Changelog¶

v0.0.7¶

Released on September 18, 2020.

Changed the license to BSD-3-Clause.

v0.0.6¶

Released on July 29, 2020.

Updated docs.
Added support for PyTorch 1.5.

v0.0.5¶

Released on November 29, 2019.

Featured:

@skippable for efficient skip connections. With this interface, GPipe copies skip tensors directly to the destination device.

Improvements:

Checkpointing deterministically handles randomness managed by PyTorch.
balance_by_size() analyzes parameters as well.

Breaking Changes:

Moved torchgpipe_balancing module to torchgpipe.balance.
Redesigned interface of balance_by_time() and balance_by_size().

v0.0.4¶

Released on October 8, 2019.

Reduced GPU memory fragmentation by caching CUDA streams for copy.
Fixed potential GPU memory violation on tuple of multiple tensors.
Fixed potential GPU memory violation on shifted view tensors. (issue #27366 and pull request #27371 on PyTorch)

v0.0.3¶

Released on September 30, 2019.

Featured:

torchgpipe now overlaps copy and computation using the separate CUDA streams. Previously, GPU could not compute a partition while copying micro-batches across different GPUs because they all happened on the same default CUDA stream.

Other Improvements:

Added support for PyTorch 1.2.
Redesigned the internal pipeline parallelism to represent dependencies transparently.
Reduced memory usage for backpropagation by forgetting recomputation results at the right time.
Fixed the hanging issue when an exception is raised in a partition.
Fixed the unintended size accumulation (issue #3 by Shiyan Deng) of balance_by_size().

Breaking Changes:

No more support for PyTorch 1.0.
Changed type of GPipe.devices from tuple to list.
Removed current_microbatch.
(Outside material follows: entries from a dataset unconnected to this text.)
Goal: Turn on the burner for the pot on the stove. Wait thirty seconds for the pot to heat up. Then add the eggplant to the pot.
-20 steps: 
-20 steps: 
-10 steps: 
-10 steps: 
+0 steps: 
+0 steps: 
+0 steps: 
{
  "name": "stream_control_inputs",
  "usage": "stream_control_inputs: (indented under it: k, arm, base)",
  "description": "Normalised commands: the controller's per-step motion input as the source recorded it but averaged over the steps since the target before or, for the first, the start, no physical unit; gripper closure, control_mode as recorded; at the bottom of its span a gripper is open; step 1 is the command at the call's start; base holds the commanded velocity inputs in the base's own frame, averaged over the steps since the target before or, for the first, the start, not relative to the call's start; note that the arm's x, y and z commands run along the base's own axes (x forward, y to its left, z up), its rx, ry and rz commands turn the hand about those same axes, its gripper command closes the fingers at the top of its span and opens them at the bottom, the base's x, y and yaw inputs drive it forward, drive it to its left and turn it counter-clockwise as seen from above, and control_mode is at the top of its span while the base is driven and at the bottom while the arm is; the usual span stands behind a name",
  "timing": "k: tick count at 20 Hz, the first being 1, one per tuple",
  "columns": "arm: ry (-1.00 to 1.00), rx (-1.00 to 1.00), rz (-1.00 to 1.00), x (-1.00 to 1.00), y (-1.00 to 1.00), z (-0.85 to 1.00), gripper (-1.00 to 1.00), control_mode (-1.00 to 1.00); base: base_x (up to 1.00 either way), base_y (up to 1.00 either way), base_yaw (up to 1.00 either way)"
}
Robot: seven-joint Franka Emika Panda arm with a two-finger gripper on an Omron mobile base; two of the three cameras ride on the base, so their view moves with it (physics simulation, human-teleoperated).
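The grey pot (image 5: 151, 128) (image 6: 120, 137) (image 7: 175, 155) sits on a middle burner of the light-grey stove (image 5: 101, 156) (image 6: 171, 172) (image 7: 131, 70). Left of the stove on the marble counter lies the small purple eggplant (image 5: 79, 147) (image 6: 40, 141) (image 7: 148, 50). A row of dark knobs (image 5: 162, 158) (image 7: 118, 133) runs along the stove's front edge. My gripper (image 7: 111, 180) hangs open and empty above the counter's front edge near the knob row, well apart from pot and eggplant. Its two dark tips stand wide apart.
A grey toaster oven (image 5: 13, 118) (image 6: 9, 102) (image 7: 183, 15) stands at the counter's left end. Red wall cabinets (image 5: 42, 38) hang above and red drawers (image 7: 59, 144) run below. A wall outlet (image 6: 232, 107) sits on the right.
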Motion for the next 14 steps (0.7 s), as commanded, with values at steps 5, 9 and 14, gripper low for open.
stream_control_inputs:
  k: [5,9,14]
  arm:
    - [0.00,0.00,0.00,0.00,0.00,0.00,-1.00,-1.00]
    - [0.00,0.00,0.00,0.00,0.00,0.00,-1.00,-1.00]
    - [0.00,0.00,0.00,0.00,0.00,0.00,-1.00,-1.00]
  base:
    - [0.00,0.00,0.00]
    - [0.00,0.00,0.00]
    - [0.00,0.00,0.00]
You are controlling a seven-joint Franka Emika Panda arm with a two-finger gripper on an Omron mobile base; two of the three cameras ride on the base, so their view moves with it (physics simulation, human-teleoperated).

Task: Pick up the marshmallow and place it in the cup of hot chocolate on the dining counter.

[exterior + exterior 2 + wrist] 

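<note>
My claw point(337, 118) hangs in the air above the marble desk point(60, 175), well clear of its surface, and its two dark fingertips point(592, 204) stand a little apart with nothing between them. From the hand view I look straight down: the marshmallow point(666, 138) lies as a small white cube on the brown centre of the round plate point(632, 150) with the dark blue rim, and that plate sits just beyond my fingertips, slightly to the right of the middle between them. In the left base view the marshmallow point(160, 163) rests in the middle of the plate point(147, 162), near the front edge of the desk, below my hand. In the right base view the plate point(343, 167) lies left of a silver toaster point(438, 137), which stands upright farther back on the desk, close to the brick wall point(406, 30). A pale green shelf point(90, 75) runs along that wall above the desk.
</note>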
This approach turned out to be incompatible with checkpointing.

v0.0.2¶

Released on June 26, 2019.

Added support for PyTorch 1.1.
Refined public APIs.
Detailed documentation.
Proper exceptions for invalid usage.
Provided automatic balancing.
Provided inspecting utilities: current_microbatch (DO NOT USE, deprecated since v0.0.3) and is_recomputing()
Reimplemented deferred batch normalization by subclassing.

v0.0.1¶

Released on May 14, 2019 to evaluate usability and efficiency internally.

Provided a functional GPipe implementation, including pipeline parallelism, checkpointing, and deferred batch normalization.
Supported Python 3.6+ and PyTorch 1.0.